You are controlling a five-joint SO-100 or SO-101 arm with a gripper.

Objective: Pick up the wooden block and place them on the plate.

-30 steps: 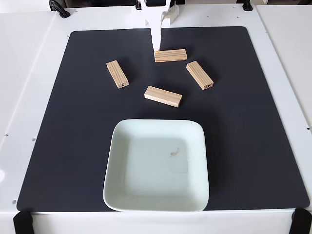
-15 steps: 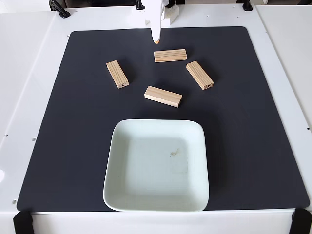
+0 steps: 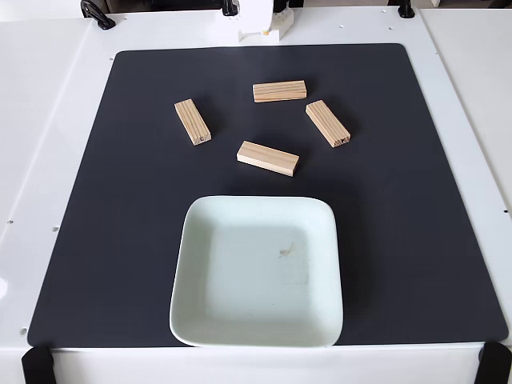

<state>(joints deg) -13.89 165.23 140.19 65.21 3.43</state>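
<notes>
Several pale wooden blocks lie flat on the black mat in the fixed view: one at the left [image 3: 192, 122], one at the top [image 3: 279, 90], one at the right [image 3: 327, 123] and one in the middle [image 3: 268, 158]. The mint-white plate [image 3: 182, 264] sits below them near the mat's front edge, with only a brownish speck inside. A piece of the white arm [image 3: 258, 22] shows at the top edge, well away from every block. Its fingers cannot be made out, and nothing is held.
The black mat [image 3: 128, 200] covers most of the white table [image 3: 48, 120]. Black clamps sit at the table's back corners [image 3: 98, 14] and front corners [image 3: 34, 364].
The white finger that pointed down at the top block's left end has drawn back up and out past the mat's far edge. The blocks and plate have not moved.
</notes>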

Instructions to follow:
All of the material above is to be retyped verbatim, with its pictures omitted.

Solution for this exercise:
You are controlling a five-joint SO-100 or SO-101 arm with a gripper.

Objective: Pick up the wooden block and place them on the plate.

-30 steps: 
-15 steps: 
+0 steps: 

<state>(joints deg) -13.89 165.23 140.19 65.21 3.43</state>
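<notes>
Several pale wooden blocks lie flat on the black mat in the fixed view: one at the left [image 3: 192, 122], one at the top [image 3: 279, 90], one at the right [image 3: 327, 123] and one in the middle [image 3: 268, 158]. The mint-white plate [image 3: 182, 264] sits below them near the mat's front edge, with only a brownish speck inside. A piece of the white arm [image 3: 258, 22] shows at the top edge, well away from every block. Its fingers cannot be made out, and nothing is held.
The black mat [image 3: 128, 200] covers most of the white table [image 3: 48, 120]. Black clamps sit at the table's back corners [image 3: 98, 14] and front corners [image 3: 34, 364].
The white finger that pointed down at the top block's left end has drawn back up and out past the mat's far edge. The blocks and plate have not moved.
</notes>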

The exercise is done.